Ouvem-se os sinos da aldeia

Já cá está... mais um! Já cá está... mais um!... Já cá está... mais um!!!!
Ninguém deve cruzar as pernas enquanto o sino bate a funeral!
E neste compasso metálico, repetitivo que fere as entranhas, passos lentos transportam a urna à ultima morada. Logo atras a família, reino do preto, olhos postos no chão, revivem memórias com a força ainda capaz dos corpos fragilizados, gastos no acompanhamento ininterrupto ao morto, na tentativa vã de inverter o fim. Tentam, avidamente, absorver todas as recordações que desejam perpetuar.

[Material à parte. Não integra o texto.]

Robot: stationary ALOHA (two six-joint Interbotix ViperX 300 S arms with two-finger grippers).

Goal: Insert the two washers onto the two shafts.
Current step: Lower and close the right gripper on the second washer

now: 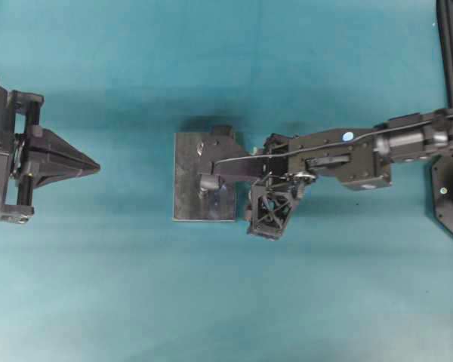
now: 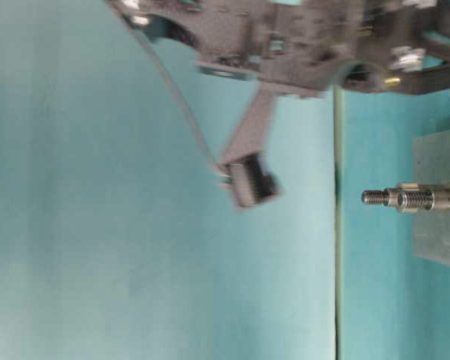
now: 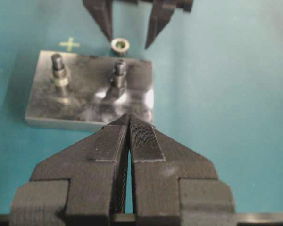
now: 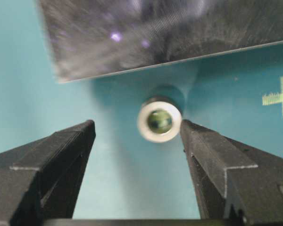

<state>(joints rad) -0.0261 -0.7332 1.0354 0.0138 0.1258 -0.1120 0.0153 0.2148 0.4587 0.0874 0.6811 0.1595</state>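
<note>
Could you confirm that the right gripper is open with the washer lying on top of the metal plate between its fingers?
Not quite: the washer lies on the teal table just off the edge of the metal plate, not on it. The right wrist view shows this. The right gripper is indeed open, its fingers on either side of the washer.

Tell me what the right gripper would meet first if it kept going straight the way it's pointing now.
Most likely the washer: in the right wrist view it lies on the table between the open fingers of the right gripper, just ahead of the tips. Beyond it is the edge of the metal plate. Depth is unclear.
</note>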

Na rua branca da aldeia as portas abrem-se timidamente e a eterna pergunta de medo: Quem morreu? A resposta murmurada, direta, por esta ordem: Foi o, o filho de, irmão de, que morava em, aquele que trabalhou para e rematada com o era boa pessoa... coitado. Tanto que penaram no tempo da miséria. Num gesto quase indecifrável desenham a cruz de Cristo junto à face rugada.
Nesta procissão de silêncios, pensamentos acompanham os corpos vergados, de olhos postos no chão e de vez em quando no caixão, à verdade cada vez mais próxima do qualquer dia...
E os velhos deste povo, vão caindo um a um, sem nada para contar.
Lavam-se as mãos depois de um funeral e não se entra em casa de ninguém. Nesta agua de pureza irão historias de vida, atrocidades vencidas, lições por partilhar.
Restam as casas vazias, caladas, demasiado caladas.
No dia seguinte, os restos da família reequilibram-se no espaço por preencher e os outros, os que acompanham o funeral seguem o destino na esperança do próximo não ser o seu.